Malcolm Gladwell weaves together the stories of a Dutch genius and his homemade computer, a band of brothers in central Alabama, a British psychopath, and pyromaniacal chemists at Harvard to examine one of the greatest moral challenges in modern American history. Most military thinkers in the years leading up to World War II saw the airplane as an afterthought. But a small band of idealistic strategists, the “Bomber Mafia,” asked: What if precision bombing could cripple the enemy and make war far less lethal? In contrast, the bombing of Tokyo on the deadliest night of the war was the brainchild of General Curtis LeMay, whose brutal pragmatism and scorched-earth tactics in Japan cost thousands of civilian lives, but may have spared even more by averting a planned US invasion.

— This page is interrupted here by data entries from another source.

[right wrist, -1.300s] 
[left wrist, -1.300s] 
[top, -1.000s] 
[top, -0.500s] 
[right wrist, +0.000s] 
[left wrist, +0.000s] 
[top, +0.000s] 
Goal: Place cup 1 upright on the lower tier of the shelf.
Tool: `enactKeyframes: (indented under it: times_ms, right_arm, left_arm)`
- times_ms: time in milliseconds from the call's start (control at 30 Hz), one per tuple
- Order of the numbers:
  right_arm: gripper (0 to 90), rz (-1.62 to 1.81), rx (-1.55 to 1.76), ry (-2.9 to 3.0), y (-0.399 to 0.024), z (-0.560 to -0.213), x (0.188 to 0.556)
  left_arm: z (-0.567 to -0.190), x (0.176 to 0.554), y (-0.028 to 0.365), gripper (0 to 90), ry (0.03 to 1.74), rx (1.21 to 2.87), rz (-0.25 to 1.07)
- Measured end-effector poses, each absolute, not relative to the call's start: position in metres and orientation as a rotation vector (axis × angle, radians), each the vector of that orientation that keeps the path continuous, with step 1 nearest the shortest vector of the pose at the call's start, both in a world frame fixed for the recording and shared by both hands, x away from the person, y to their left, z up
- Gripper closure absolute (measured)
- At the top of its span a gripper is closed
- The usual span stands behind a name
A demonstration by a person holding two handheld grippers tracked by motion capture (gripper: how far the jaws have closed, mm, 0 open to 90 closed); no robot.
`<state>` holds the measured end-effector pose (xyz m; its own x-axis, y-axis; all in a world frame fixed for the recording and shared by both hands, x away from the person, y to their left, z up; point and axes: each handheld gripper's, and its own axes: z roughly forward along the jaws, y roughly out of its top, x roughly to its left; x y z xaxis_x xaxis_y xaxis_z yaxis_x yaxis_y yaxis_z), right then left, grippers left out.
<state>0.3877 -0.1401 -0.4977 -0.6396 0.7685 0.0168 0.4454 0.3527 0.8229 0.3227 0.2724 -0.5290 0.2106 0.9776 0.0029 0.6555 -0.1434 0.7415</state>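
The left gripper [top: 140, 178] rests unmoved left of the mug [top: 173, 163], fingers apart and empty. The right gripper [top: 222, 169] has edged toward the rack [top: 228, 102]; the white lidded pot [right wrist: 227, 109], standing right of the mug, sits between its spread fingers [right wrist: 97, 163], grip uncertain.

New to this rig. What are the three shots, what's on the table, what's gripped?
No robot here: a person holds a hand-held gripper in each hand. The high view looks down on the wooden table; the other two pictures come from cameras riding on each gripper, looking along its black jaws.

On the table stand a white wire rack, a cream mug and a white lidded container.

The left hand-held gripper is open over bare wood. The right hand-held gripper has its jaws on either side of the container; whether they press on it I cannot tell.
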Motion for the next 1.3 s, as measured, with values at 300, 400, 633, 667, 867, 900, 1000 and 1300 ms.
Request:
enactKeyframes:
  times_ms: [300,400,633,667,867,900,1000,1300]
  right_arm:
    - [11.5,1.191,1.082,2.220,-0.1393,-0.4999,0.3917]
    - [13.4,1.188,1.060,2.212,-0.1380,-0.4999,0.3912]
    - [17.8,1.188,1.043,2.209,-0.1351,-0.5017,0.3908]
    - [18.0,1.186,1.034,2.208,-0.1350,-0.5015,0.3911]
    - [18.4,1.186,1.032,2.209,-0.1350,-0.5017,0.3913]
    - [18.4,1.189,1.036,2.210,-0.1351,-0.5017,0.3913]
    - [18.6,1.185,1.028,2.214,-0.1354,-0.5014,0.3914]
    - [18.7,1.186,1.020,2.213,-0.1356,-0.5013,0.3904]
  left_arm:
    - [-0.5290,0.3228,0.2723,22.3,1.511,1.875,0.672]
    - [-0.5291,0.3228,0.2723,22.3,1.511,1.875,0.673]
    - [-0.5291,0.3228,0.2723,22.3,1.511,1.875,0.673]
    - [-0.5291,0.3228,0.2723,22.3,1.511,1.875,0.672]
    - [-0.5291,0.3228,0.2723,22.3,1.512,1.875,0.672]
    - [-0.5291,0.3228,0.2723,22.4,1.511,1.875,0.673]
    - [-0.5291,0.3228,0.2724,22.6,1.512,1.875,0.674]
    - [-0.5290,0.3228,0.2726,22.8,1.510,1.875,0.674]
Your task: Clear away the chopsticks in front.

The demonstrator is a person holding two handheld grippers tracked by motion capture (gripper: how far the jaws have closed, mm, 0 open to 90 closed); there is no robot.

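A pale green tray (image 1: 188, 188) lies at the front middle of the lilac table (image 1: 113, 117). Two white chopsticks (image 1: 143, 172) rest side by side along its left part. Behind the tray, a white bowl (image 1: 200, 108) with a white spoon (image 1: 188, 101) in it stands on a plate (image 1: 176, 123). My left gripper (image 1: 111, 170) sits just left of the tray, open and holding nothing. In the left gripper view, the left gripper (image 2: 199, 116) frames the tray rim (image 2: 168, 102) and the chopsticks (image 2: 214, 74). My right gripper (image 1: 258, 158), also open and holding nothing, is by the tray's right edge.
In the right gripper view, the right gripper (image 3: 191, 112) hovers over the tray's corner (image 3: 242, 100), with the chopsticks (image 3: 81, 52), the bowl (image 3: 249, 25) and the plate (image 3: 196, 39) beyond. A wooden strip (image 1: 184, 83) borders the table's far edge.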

Gladwell asks, “Was it worth it?”

Week of June 6, 2022

Paperback releases for the week of June 6th include Lauren Weisberger's WHERE THE GRASS IS GREEN AND THE GIRLS ARE PRETTY, a highly entertaining, sharply observed novel about sisters, their perfect lives...and their perfect lies; THE PERSONAL LIBRARIAN, in which Marie Benedict and Victoria Christopher Murray tell the remarkable story of J. P. Morgan’s personal librarian, Belle da Costa Greene, the Black American woman who was forced to hide her true identity and pass as white to leave a lasting legacy that enriched our nation; THE BOMBER MAFIA, Malcolm Gladwell's riveting exploration of how technology and best intentions collide in the heat of war; THE OTHER BLACK GIRL by Zakiya Dalila Harris, an electric debut about the tension that unfurls when two young Black women meet against the starkly white backdrop of New York City book publishing; and THE TWELVE LIVES OF ALFRED HITCHCOCK, Edward White's fresh, innovative biography of the 20th century's most iconic filmmaker.